In the ASTP blog post, Pazinski said the HITAC's anticipated work in 2025 would focus on health equity practices, challenges and resources to help health and human services organizations; draft USCDI Version 6; a review of adopted standards and implementation specifications; and the HITAC annual report.
During Trump's first week in office, the HHS was ordered to pause all public communications and public appearances "that are not directly related to emergencies or critical to preserving health."
The administration also has canceled scientific meetings and gatherings across its health agencies. Within the HHS, resources from the department such as the Centers for Disease Control and Prevention's (CDC's) Morbidity and Mortality Weekly Report, a weekly public health publication that has run without break since 1960, have been put on hold.

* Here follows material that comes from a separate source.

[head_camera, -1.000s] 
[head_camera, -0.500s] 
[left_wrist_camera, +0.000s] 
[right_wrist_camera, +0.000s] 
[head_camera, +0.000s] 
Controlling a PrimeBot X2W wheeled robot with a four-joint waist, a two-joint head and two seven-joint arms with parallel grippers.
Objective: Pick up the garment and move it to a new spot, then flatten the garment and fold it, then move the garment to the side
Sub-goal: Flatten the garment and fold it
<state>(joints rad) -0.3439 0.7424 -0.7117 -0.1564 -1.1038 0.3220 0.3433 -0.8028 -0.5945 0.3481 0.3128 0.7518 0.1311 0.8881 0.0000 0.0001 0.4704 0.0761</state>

Friday, the CDC and other federal health agencies took down web pages with information on HIV statistics and scrubbed critical data on LGBTQIA+ issues as part of an executive order seeking to "end federal funding of gender ideology."
Last week, a vague but sweeping pause on federal funding spurred alarm among providers until it was delayed by courts and subsequently rescinded—though comments from the White House suggest the effort isn’t totally dead. Friday, a second federal judge put the Trump administration's "temporary pause" and review of federal financial assistance on ice, and this time the temporary restraining order is indefinite and much more sweeping.